[Stored items]
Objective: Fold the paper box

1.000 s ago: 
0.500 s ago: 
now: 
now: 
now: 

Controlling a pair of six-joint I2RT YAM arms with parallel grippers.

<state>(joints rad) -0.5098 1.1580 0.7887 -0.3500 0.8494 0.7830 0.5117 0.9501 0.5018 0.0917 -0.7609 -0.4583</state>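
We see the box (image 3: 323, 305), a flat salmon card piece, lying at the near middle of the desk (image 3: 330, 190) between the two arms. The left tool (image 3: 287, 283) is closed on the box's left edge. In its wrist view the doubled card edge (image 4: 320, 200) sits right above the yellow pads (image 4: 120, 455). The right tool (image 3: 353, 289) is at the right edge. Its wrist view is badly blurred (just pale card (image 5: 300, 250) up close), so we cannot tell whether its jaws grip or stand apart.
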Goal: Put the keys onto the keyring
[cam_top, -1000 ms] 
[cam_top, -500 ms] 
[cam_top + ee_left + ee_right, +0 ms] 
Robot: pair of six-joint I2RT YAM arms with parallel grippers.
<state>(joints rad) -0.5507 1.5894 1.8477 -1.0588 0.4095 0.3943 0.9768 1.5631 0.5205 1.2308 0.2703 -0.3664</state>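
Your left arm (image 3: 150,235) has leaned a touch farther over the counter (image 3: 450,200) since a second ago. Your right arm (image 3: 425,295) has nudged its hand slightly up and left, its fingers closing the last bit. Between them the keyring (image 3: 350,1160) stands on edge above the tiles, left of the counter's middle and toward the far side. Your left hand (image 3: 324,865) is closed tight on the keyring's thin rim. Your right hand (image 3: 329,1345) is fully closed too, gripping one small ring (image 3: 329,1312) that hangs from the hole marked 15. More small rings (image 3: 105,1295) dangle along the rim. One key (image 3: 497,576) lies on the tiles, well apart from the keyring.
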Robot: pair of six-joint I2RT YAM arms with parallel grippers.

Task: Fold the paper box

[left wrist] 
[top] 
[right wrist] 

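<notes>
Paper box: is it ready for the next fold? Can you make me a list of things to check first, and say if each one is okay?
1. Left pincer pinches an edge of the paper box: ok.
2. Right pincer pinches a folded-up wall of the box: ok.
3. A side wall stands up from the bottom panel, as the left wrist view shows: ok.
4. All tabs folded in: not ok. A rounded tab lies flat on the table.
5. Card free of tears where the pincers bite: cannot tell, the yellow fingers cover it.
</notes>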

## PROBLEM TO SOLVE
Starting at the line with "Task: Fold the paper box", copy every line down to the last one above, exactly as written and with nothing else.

## EXERCISE RESULT
Task: Fold the paper box

[left wrist] 
[top] 
[right wrist] 

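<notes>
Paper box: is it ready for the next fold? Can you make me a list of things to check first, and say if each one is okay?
1. Left pincer pinches an edge of the paper box: ok.
2. Right pincer pinches a folded-up wall of the box: ok.
3. A side wall stands up from the bottom panel, as the left wrist view shows: ok.
4. All tabs folded in: not ok. A rounded tab lies flat on the table.
5. Card free of tears where the pincers bite: cannot tell, the yellow fingers cover it.
</notes>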

The answer requires nothing further.